Announcing the ICML 2026 Invited Talks
We are pleased to announce the invited speakers for this year’s conference. The lineup brings together six researchers whose work spans machine learning theory, AI safety and ethics, economics and policy, computational biology, natural language processing, and human–computer interaction.
Co-founder and Chief Research & Innovation Officer, AMI Labs; Chair Professor, Department of Electronic and Computer Engineering, Hong Kong University of Science and Technology; Director, Centre for AI Research (CAiRE)
Pascale Fung is renowned for her expertise in conversational AI, ethical AI, affective computing, statistical NLP, and human-machine interaction, particularly through the medium of spoken language. She influences policy through her roles with the United Nations Advisory Body on AI Governance and the Global Futures Council, a think tank for the World Economic Forum. She is a Fellow of AAAI, IEEE, ACL, ISCA, and the recipient of Outstanding Paper Awards from ACL and EACL.
Economics of Technology Professor, Graduate School of Business, Stanford University
Susan Athey’s current research focuses on the economics of digitization and the intersection of causal inference and artificial intelligence. She has worked on several application areas, including timber auctions, internet search, online advertising, the news media, labor market transitions, health, and digital technology for social impact. She is a Fellow of the Econometric Society, the American Academy of Arts and Sciences, a Distinguished Fellow of the American Economic Association, and has received the John Bates Clark Medal and the R.K. Cho Economics Prize.

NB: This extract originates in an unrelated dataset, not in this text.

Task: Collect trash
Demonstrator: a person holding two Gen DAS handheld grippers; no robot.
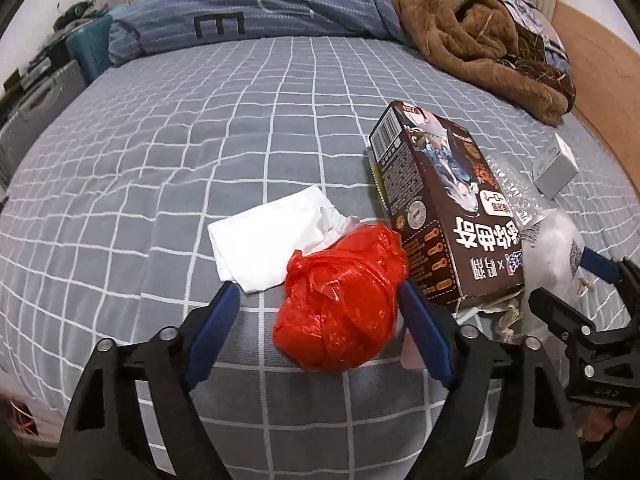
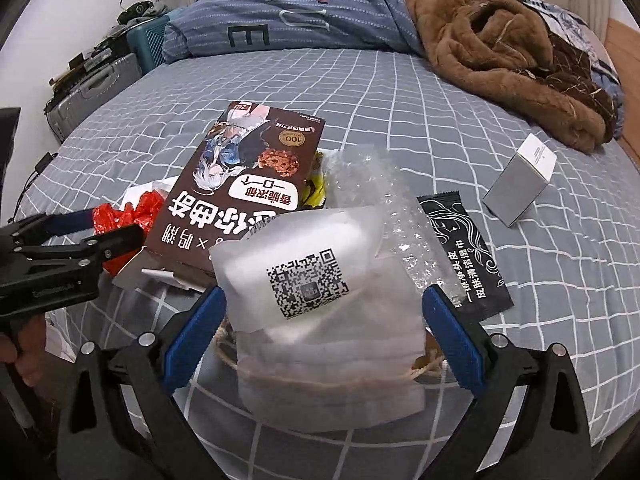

Rampell Family Professor of Computer Science and Statistics, Harvard University; Co-director, Kempner Institute
Sham Kakade’s research advances both the theory and practice of AI and deep learning. His thesis established core statistical foundations of reinforcement learning, and his subsequent work developed the first provably efficient policy search methods and mathematical foundations for sequential decision making. His contributions to ML and AI include scalable training methods for large language models and foundation models, tensor methods for latent variable estimation, and foundational theory for deep learning (feature learning, memorization, emergence). He has received the ICML Test of Time Award and the INFORMS Revenue Management and Pricing Prize.
Executive Vice President and Head of Genentech Research and Early Development, Genentech
Aviv Regev oversees all aspects of gRED’s drug discovery and drug development activities, including the integration of AI/ML into drug discovery in a “Lab in the Loop.” Her own research has pioneered experimental methods and computational algorithms to decipher intra- and intercellular circuits in cells and tissues in health and disease. She is a member of the National Academies of Sciences and Medicine, as well as the American Academy of Arts and Sciences and the Royal Society. Her numerous awards include the Keio Medical Science Prize, the L’Oréal-UNESCO For Women in Science International Award, and the Lurie Prize in Biomedical Sciences.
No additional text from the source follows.